Search code examples
polymorphismllvmllvm-clangllvm-irvtable

How to distinguish between non-polymorphic and polymorphic class in the LLVM PASS?


I have a question about distinguishing StructType whether it is polymorphic class or not in the LLVM Pass.

I think that in the clang, distinguishing between non-polymorphic and polymorphic class is easy.

However, I don't know how to do this in the LLVM Pass.

Also, I searched below links. But, I couldn't find useful functions.

Could you give me answer how to distinguish StructType whether it is polymorphic class or not ?

For example, In the LLVM Pass,

Type *AI 
.........
StructType *STy = dyn_cast(AI)
(question) How to check whether STy is polymorphic class ?? 
.........``

Solution

  • TLDR: You can't.LLVM does not have knowledge of class. Clang lowered them to structure, at which point they are not really different from a C struct.

    You may be able to pattern match the fact that it has a vtable:

    struct MyClass {
        virtual void foo() {}
    };
    void bar(MyClass &C) { C.foo(); }
    

    IR contains: %class.MyClass = type { i32 (...)** }

    Note that since this file does not instantiate MyClass, the table is not emitted so you can't inspect it.

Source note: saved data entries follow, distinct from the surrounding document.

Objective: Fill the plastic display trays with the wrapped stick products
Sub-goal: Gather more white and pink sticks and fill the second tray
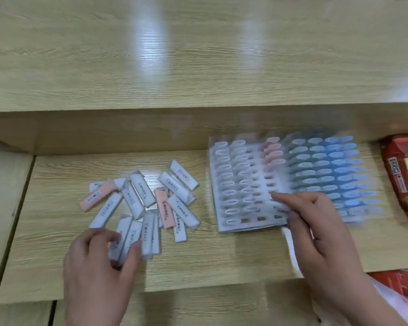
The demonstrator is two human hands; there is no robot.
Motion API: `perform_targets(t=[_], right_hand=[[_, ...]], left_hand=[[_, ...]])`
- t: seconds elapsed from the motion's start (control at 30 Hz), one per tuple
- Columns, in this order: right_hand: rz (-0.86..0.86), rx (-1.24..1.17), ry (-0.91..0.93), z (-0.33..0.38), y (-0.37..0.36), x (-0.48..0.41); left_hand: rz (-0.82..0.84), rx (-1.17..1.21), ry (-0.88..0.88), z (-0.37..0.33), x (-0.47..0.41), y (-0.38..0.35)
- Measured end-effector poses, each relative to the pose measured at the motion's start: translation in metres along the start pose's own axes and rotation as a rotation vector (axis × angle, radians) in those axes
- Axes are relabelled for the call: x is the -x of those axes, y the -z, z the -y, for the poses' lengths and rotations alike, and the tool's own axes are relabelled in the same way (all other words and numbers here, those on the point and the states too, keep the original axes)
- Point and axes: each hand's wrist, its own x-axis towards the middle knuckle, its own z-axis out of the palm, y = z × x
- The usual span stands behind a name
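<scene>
- Lying on the table (222,255), the part-filled display tray (269,182) could skid under the right hand (316,227), whose released fingers (278,197) pressed it.
- Loose wrapped sticks (176,185) lay left of it.
- The left hand (97,267) grasped several; a loose hold could drop some.

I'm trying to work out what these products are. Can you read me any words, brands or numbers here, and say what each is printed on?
Nothing can be quoted with confidence.
wrapped sticks: black print and barcode-like marks on the labels, too blurred to read.
red packet: dark characters on a white patch, too blurred to read.
display trays: no lettering I can make out.
</scene>
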Motion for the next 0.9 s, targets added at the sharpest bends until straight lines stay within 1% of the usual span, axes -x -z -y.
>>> perform_targets(t=[0.07, 0.13, 0.17, 0.27, 0.37, 0.47, 0.57, 0.6, 0.63, 0.73, 0.8, 0.9], right_hand=[[0.028, -0.008, 0.014, -0.008, 0.001, -0.001], [0.013, -0.032, 0.012, -0.01, -0.003, 0.0], [-0.007, -0.051, -0.019, -0.011, -0.006, 0.001], [-0.072, -0.167, -0.141, -0.015, -0.014, 0.007], [-0.145, -0.27, -0.152, -0.014, -0.014, 0.01], [-0.186, -0.247, -0.102, -0.013, -0.013, 0.014], [-0.174, -0.193, -0.085, -0.017, -0.014, 0.018], [-0.161, -0.177, -0.08, -0.019, -0.015, 0.018], [-0.144, -0.158, -0.072, -0.021, -0.016, 0.019], [-0.12, -0.113, -0.049, -0.024, -0.019, 0.02], [-0.126, -0.103, -0.055, -0.025, -0.021, 0.02], [-0.165, -0.101, -0.014, -0.026, -0.023, 0.022]], left_hand=[[-0.044, 0.0, -0.004, 0.004, 0.003, -0.003], [-0.087, -0.015, 0.009, 0.007, 0.007, -0.006], [-0.104, -0.021, 0.007, 0.008, 0.009, -0.007], [-0.067, -0.031, 0.063, 0.006, 0.013, -0.008], [-0.048, 0.031, 0.142, -0.002, 0.015, -0.004], [-0.087, 0.108, 0.168, -0.013, 0.013, 0.005], [-0.143, 0.223, 0.211, -0.023, 0.011, 0.012], [-0.148, 0.252, 0.183, -0.029, 0.01, 0.013], [-0.121, 0.277, 0.124, -0.038, 0.009, 0.015], [0.072, 0.435, -0.039, -0.073, 0.001, 0.015], [0.198, 0.552, -0.095, -0.093, -0.004, 0.011], [0.286, 0.655, -0.151, -0.114, -0.009, 0.01]])
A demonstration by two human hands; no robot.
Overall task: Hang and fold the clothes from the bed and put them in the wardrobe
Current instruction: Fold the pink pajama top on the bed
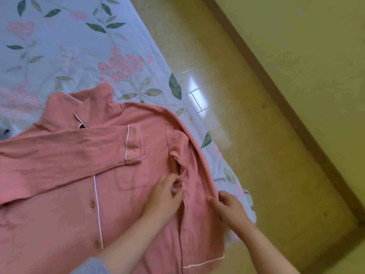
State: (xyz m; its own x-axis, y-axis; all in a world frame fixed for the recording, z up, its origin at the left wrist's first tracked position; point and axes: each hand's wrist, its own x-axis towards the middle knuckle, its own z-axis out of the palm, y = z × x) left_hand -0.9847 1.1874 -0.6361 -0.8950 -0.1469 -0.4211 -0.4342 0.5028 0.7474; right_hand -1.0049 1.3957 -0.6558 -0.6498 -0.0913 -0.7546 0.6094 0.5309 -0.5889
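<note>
A pink pajama shirt (pixel 69 204) with white piping, buttons and a chest pocket lies face up on the bed (pixel 59 46). One sleeve is folded across the chest, its cuff near the pocket. The other sleeve runs along the shirt's right side by the bed's edge. My left hand (pixel 166 192) pinches a fold of fabric below the armpit of that sleeve. My right hand (pixel 229 204) grips the outer edge of the same sleeve, a little to the right.
The bed carries a pale blue sheet with pink flowers and green leaves. Its edge runs diagonally from top centre to lower right. Beyond it lies glossy yellow tiled floor (pixel 237 95), bounded by a dark skirting (pixel 296 107) and wall.
</note>
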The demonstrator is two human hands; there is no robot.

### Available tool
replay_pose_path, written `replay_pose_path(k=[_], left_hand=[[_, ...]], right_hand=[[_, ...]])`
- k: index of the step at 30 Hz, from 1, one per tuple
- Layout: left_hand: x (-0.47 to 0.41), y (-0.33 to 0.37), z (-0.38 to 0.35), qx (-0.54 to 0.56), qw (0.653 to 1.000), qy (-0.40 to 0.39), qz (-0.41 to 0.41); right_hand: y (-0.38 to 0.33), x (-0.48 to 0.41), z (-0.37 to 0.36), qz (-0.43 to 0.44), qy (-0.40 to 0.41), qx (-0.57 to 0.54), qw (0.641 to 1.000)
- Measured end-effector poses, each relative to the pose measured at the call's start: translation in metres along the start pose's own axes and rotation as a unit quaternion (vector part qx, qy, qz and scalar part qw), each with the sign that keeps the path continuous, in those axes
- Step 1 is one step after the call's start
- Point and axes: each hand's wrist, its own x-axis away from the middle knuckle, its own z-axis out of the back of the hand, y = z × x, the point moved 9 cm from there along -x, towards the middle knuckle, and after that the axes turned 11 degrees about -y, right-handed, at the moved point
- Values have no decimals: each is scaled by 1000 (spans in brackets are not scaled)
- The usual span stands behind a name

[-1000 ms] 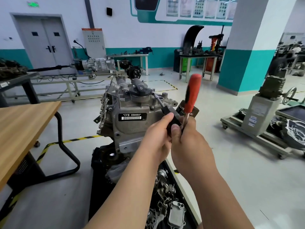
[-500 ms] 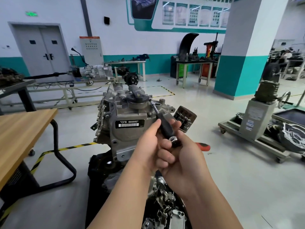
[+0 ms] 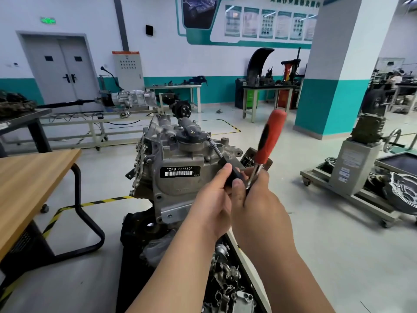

If the source is changed this way:

    struct MyClass {
        virtual void foo() {}
    };
    MyClass C;
    void bar() { C.foo(); }
    

    Now you get a vtable:

    %struct.MyClass = type { i32 (...)** }
    
    @C = global %struct.MyClass zeroinitializer, align 8
    @_ZTV7MyClass = linkonce_odr unnamed_addr constant [3 x i8*] [i8* null, i8* bitcast ({ i8*, i8* }* @_ZTI7MyClass to i8*), i8* bitcast (void (%struct.MyClass*)* @_ZN7MyClass3fooEv to i8*)], align 8
    @_ZTVN10__cxxabiv117__class_type_infoE = external global i8*
    @_ZTS7MyClass = linkonce_odr constant [9 x i8] c"7MyClass\00"
    @_ZTI7MyClass = linkonce_odr constant { i8*, i8* } { i8* bitcast (i8** getelementptr inbounds (i8*, i8** @_ZTVN10__cxxabiv117__class_type_infoE, i64 2) to i8*), i8* getelementptr inbounds ([9 x i8], [9 x i8]* @_ZTS7MyClass, i32 0, i32 0) }
    @llvm.global_ctors = appending global [1 x { i32, void ()*, i8* }] [{ i32, void ()*, i8* } { i32 65535, void ()* @_GLOBAL__sub_I_class.cpp, i8* null }]
    

    And later a constructor that initialize it:

    define linkonce_odr void @_ZN7MyClassC2Ev(%struct.MyClass*) unnamed_addr #1 align 2 { %2 = alloca %struct.MyClass*, align 8 store %struct.MyClass* %0, %struct.MyClass** %2, align 8 %3 = load %struct.MyClass*, %struct.MyClass** %2, align 8 %4 = bitcast %struct.MyClass* %3 to i32 (...)*** store i32 (...)** bitcast (i8** getelementptr inbounds ([3 x i8*], [3 x i8*]* @_ZTV7MyClass, i64 0, i64 2) to i32 (...)**), i32 (...)*** %4, align 8 ret void }

    However with optimizations enable, this all go away for:

    @C = global %struct.MyClass { i32 (...)** bitcast (i8** getelementptr inbounds ([3 x i8*], [3 x i8*]* @_ZTV7MyClass, i64 0, i64 2) to i32 (...)**) }, align 8
    @_ZTV7MyClass = linkonce_odr unnamed_addr constant [3 x i8*] [i8* null, i8* bitcast ({ i8*, i8* }* @_ZTI7MyClass to i8*), i8* bitcast (void (%struct.MyClass*)* @_ZN7MyClass3fooEv to i8*)], align 8
    

    Note also that this is ABI specific (won't look the same on Windows and Linux for instance]